# PENN Sargus Reels



## Mascus (Mar 12, 2008)

I need to build a new rod/reel combo for Spanish Macks and Pompano for this Spring. My old rig is falling apart badly (cheapo Shakespeare/Ugly Stick combo). I have been looking hard at the new PENN Sargus SG3000 or SG4000 reels. Has anyone had a chance to use one of these reels yet? They seem like a good solid build and are getting better reviews than the Captiva reels.


----------



## konz (Oct 1, 2007)

A friend has one and loves it......I'm going to be buying one at the Outcast Sale myself.


----------



## Mascus (Mar 12, 2008)

That's all I need to hear, thanks! If you guys say they are good, I feel more comfortable now buying one. I think I am going to go with the SG4000 so I can put a little more line on in case I get lucky and hook a King this summer. I think the reel is rugged enough to stand up to a King. How big were the reds you were catching and what size reel were you guys using?


----------



## tom1s (Oct 4, 2007)

Not to ruffle any feathers...but little reels for that money...the shimano symetry 4000 is awesome, and the stratic 2500 is even better. Got both, love them :bowdown those little reels cant be beat. Buying penn? Save your money on the new ones and buy the older ones...theres something about the older ss's with the drag on the back of the spool that shimano hasnt quite caught up with...shimanos fish sooooo good, but if its penn, buy older and buy a winch


----------



## dantheman1 (Apr 28, 2008)

Don't get either....get a cabo.


----------



## jb3551 (Mar 1, 2012)

I'm ready to buy a new reel but can't decide which one??? The Penn Battle BLT2000 or the Daiwa EXC2000HA. Primarily for Pompano, trout. Fishing mainly flats back waters. Any Suggestion on which one anybody?


----------



## TURTLE (May 22, 2008)

*I was given one of the Fierce Penn reels last year and I have to say I love it. The smooth bearings and fast retrival are great for King and even Cobia.*


----------



## jb3551 (Mar 1, 2012)

What's the difference between the Fierce which you have and the Battle line?


----------



## PBTH (Oct 1, 2007)

The Penn Fierce, Sargus, and Battle all have the same body and internals.
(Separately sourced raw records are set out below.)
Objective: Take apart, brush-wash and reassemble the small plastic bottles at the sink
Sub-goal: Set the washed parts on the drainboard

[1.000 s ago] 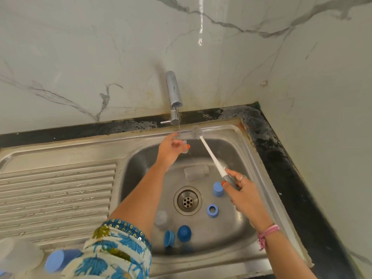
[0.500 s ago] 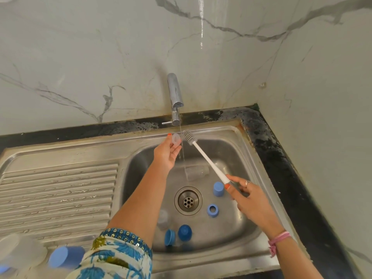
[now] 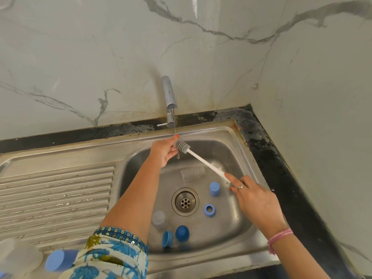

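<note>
Bottle (image 3: 192, 173) and caps (image 3: 214, 189) lie around drain (image 3: 185, 201).

The bottle brush (image 3: 203, 160), a thin white stick with a grey ribbed head, slants from the right hand (image 3: 255, 200), which grips its lower end, up to the left hand (image 3: 164, 151), where the head touches the fingertips under a thin stream of water. Whatever small piece the left hand holds is hidden by the brush head. Below and between the two hands a clear bottle body (image 3: 192, 173) lies on its side. Just left of the right hand stands a blue cap (image 3: 214, 189), and below it lies a blue ring (image 3: 209, 210). Beside the left forearm stands another clear bottle body (image 3: 159, 219), with two blue caps (image 3: 177, 235) near it.
</note>
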Demonstrator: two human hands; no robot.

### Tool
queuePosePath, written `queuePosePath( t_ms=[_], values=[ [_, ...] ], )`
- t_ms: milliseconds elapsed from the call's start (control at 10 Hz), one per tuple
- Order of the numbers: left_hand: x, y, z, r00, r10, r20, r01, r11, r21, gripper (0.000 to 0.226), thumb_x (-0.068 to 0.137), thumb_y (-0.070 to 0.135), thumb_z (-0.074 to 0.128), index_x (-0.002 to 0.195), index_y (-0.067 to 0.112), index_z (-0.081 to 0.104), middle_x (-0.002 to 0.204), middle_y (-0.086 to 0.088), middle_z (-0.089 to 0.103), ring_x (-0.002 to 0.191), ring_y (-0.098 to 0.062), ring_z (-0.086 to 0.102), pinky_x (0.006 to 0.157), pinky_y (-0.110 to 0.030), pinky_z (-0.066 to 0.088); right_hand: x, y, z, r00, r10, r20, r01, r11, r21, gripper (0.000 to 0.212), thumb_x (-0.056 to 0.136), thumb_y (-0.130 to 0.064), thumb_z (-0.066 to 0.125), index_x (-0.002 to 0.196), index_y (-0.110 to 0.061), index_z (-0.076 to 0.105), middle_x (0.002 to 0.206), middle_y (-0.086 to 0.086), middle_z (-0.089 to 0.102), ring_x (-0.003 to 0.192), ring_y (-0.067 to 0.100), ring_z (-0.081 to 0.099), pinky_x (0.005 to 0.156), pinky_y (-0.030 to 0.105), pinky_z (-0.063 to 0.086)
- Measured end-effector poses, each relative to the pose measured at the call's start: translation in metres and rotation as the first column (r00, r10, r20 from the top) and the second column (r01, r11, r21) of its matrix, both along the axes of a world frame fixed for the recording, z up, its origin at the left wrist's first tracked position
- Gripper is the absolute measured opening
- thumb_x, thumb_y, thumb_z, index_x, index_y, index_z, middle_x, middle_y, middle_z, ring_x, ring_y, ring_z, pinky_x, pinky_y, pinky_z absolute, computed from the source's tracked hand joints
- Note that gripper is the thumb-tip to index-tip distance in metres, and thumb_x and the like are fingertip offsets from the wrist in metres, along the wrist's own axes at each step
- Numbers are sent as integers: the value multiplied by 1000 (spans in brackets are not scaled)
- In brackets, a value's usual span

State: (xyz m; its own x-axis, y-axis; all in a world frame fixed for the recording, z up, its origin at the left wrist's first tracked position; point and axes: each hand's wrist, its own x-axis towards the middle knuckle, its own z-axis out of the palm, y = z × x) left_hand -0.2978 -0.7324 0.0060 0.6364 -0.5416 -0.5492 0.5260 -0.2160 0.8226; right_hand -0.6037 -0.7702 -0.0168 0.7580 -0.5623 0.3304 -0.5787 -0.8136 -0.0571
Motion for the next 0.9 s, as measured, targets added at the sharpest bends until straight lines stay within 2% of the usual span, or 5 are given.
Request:
queuePosePath(
  t_ms=[200, 400, 600, 700, 900],
  values=[
    [-11, -12, 10, 982, -154, 110, 145, 986, 83, 11, 99, 2, 46, 98, 2, 57, 96, -14, 57, 80, -20, 59, 76, -31, 53, 15, 17, 5, 995, -99, 7, 80, 840, 536, 42, 95, -30, 58, 137, -33, 53, 74, -6, 50, 53, 10, 42, 47, 26, 40],
    [-15, -16, 10, 985, 24, -170, -57, 980, -192, 13, 99, 5, 41, 100, 9, 53, 80, -4, 53, 74, -14, 59, 74, -29, 47, 29, 35, 33, 831, -556, -20, -389, -606, 694, 22, 93, -28, 57, 112, -17, 58, 71, 3, 52, 43, 7, 31, 38, 17, 20],
    [-20, -25, 12, 997, 44, 70, -58, 975, 215, 34, 99, 45, 43, 87, 14, 51, 83, -3, 58, 75, -20, 61, 70, -38, 39, 33, 34, 21, 972, -44, -233, 173, 804, 570, 48, 100, -51, 34, 146, -41, 27, 78, -6, 52, 64, 11, 55, 59, 24, 49],
    [-23, -30, 14, 993, 110, -32, -108, 991, 77, 20, 103, 32, 41, 99, 15, 50, 75, 0, 56, 66, -14, 65, 64, -29, 43, 38, 39, 25, 988, -65, -142, 147, 705, 694, 43, 100, -49, 36, 141, -38, 34, 74, -8, 51, 58, 8, 55, 55, 25, 50],
    [-21, -24, 22, 923, -23, -384, -180, 857, -483, 23, 95, 29, 57, 75, 18, 53, 62, 7, 57, 92, -16, 71, 101, -46, 46, 32, 31, 33, 909, -415, 38, -389, -812, 435, 41, 92, -43, 60, 131, -31, 59, 61, -6, 25, 40, 2, 20, 39, 17, 10]
  ],
)
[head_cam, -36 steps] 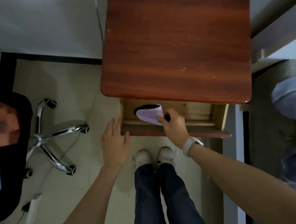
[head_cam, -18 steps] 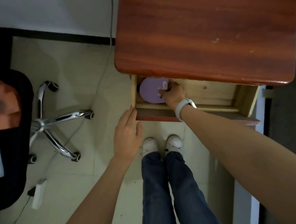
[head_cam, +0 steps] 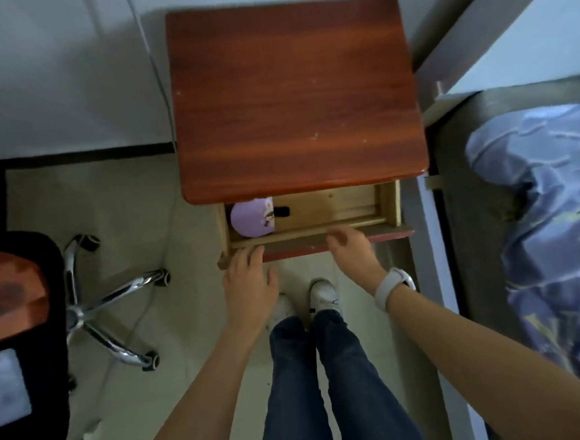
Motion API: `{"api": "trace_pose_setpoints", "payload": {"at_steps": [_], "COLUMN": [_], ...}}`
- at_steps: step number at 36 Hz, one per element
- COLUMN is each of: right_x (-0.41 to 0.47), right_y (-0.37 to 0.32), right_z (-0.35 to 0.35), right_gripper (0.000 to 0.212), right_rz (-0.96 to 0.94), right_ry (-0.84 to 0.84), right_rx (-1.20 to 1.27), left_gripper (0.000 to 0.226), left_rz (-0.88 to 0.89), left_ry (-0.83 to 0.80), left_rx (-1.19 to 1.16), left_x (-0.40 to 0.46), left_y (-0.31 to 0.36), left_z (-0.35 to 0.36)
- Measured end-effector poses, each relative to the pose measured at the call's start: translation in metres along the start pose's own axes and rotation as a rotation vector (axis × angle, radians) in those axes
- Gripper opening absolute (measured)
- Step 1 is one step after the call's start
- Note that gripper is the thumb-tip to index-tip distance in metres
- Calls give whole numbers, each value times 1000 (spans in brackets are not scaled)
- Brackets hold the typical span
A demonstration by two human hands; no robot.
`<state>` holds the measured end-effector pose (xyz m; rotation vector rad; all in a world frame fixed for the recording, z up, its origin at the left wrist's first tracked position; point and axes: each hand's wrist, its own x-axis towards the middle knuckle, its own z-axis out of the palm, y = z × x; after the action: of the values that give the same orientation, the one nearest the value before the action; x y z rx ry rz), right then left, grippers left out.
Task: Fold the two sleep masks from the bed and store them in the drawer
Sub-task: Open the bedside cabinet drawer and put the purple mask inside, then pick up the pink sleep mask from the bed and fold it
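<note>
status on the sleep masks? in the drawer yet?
Done: a folded purple sleep mask lies at the left end of the open drawer. Whether the second mask sits under it cannot be told; none shows on the bed.
In hand: nothing. The left hand and right hand rest empty at the drawer's front edge.
Left: push the drawer shut, once both are in.

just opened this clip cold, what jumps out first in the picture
A red-brown wooden nightstand fills the top centre, its drawer pulled open below the top. A folded purple sleep mask lies in the drawer's left end. Both bare hands sit at the drawer's front edge, the left hand near its left corner and the right hand, with a white wristband, nearer the middle, neither holding anything.
</note>
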<state>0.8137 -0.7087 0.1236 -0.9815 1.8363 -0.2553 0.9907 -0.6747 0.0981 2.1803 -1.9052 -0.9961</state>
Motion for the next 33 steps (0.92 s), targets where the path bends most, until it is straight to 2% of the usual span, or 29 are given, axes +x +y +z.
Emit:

The Fierce has 5 bearings, the Sargus 6, and the Battle 7. The only differences between the Sargus and Fierce is this one ball bearing and the Sargus has a drilled out spool. The Battle differs in that it has HT100 carbon fiber drags, a sturdier bail wire, and a rubber gasket on the spool, so braid can be attached directly.


----------



## jb3551 (Mar 1, 2012)

That was very clear, thanks! One more question, which ever reel I purchase I will be using 15lb braided, what size and type leader should I use? And if do I need backing on it if I don't go for the Penn Battle? Any particular brand of braided line? Thanks again.


----------



## coolbluestreak (Jun 27, 2011)

Am I going crazy or are you puting this on a speargun?
we're in the scuba section right?


----------



## keperry1182 (Oct 6, 2010)

Ive been told you can order the ht100 drag system and drop it in the fierce. that would be a good set up for the money. My battle is a tough bastard dont care what the Penn haters say, i beat the crap outta it last year and its just fine. I landed probably 30 kings with it not to mention reds spanish sharks pomps and snapper. Nothing wrong with shimanos, and diawa is comin on up but dont shy away from Penn. If i was gonna give advice Id say the battle 5000 will be all the reel you need


----------



## EODangler (Apr 7, 2011)

I have a few of the Fierce combos from BPS and haven't had any problems. Mainly have used the from the pier for Spanish. Inexpensive and have met all my needs so far.


----------



## jb3551 (Mar 1, 2012)

This is a great confirmation on the Battle which I did end up purchasing after these conversations. I was looking for durability, agility and a reel that would take the abuse I know it will experience. I got an awesome deal on Amazon with free shipping. Thanks for all your suggestion guys!


----------



## captken (Feb 24, 2008)

I've been using the smallest Sargus for over 2 years mostly yak fishing. I am retired and fish a heck of a lot more than most folks.

The Sargus seems to be bullet proof. If you want the straight dope on the Sargus, call Ron Barfield at Half Hitch in PC. He knows these reels inside out. 

I've caught a ton of Snook on the Sargus as well as a Tarpon in the 80# class. Mine is loaded with 10# Spiderwire.

The Sargus just might be the best spinning reel I have ever owned and I have been fishing with spinning tackle for 60 years.

This is pretty high praise for a little reel.


----------



## jb3551 (Mar 1, 2012)

When I got the Penn Battle BTL 2000 it seemed a bit small, I guess I am used to larger reels fishing large stripper here in N.Ga. Lake Lanier. I am going to Cape San Blas in April and want to fish the bay side for reds pompano and flounder. I am wondering if I should not have gotten the BTL3000 reel instead...wadda think?


----------



## Jhoe (May 4, 2009)

I'm definitely a gold spool Penn fan. but when it comes to the newer reels, I think the Shimano Sedonas are SOOOO much better then the new penns, and very affordable too.


----------